### Exercise prompt
Take the listing below and print exactly the lines starting at the line containing "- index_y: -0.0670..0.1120" and ending at the line containing "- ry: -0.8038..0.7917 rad", both ends included, and no others.
----
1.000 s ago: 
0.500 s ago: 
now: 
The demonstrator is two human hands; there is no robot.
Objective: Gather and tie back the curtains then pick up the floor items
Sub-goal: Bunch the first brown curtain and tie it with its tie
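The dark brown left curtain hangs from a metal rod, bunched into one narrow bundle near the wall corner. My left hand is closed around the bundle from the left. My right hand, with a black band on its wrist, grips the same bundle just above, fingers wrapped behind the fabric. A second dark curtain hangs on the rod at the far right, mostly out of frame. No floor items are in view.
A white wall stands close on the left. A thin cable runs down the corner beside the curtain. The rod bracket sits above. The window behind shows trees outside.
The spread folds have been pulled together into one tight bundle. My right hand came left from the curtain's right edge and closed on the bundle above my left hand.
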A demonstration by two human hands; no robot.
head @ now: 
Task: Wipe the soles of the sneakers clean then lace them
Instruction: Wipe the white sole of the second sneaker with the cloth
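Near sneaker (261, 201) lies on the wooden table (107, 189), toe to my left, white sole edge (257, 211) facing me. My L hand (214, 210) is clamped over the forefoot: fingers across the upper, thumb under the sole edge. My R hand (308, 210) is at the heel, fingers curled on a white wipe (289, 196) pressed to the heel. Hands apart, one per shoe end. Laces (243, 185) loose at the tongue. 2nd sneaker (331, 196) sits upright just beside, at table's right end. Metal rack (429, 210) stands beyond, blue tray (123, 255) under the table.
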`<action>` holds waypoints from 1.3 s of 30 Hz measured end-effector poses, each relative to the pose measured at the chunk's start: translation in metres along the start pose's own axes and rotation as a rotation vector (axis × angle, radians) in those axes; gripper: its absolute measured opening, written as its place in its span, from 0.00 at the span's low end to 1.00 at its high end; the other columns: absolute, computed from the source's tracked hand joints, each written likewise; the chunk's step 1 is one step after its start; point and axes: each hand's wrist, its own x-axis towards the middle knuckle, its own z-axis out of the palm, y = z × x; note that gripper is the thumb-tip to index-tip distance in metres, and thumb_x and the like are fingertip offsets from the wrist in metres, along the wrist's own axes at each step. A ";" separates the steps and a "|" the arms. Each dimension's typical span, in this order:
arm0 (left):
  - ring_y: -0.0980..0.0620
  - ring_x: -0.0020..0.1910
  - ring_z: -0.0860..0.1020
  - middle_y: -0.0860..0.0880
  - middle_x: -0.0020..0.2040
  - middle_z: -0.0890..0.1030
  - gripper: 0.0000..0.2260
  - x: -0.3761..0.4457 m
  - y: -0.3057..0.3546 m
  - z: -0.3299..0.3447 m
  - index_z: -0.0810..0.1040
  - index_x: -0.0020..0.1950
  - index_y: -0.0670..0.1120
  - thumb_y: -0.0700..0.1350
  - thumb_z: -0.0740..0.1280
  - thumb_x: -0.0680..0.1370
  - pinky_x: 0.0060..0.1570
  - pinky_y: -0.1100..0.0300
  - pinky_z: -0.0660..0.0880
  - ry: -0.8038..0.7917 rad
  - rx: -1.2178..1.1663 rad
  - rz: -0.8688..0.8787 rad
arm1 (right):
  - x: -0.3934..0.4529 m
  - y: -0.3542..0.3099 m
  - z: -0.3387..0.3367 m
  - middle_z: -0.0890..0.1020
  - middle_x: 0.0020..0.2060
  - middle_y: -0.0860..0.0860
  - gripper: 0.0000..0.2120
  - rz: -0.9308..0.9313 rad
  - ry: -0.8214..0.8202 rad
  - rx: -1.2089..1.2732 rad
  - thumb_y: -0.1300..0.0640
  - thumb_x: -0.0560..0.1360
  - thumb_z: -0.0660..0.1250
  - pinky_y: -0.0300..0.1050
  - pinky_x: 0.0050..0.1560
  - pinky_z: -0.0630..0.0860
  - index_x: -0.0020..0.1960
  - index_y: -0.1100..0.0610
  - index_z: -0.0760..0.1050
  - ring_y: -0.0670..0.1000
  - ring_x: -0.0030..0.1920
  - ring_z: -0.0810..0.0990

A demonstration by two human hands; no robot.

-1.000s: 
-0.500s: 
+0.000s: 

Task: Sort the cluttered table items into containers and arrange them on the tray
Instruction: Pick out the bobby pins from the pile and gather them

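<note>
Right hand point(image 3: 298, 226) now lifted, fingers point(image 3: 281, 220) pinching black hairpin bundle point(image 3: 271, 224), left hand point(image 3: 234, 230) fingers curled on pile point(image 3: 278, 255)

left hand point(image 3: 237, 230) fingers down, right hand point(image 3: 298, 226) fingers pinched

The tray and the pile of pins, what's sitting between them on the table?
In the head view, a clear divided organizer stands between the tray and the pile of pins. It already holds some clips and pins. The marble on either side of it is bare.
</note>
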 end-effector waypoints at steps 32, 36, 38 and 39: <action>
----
### Reply
  - index_y: -0.0670..0.1120
  - thumb_y: -0.0700..0.1350
  - thumb_z: -0.0740..0.1280
  - thumb_x: -0.0680..0.1370
  - pinky_x: 0.0060..0.1570
  - pinky_y: -0.1100..0.0300
  - pinky_z: -0.0660..0.0880
  - ry: -0.8038..0.7917 rad

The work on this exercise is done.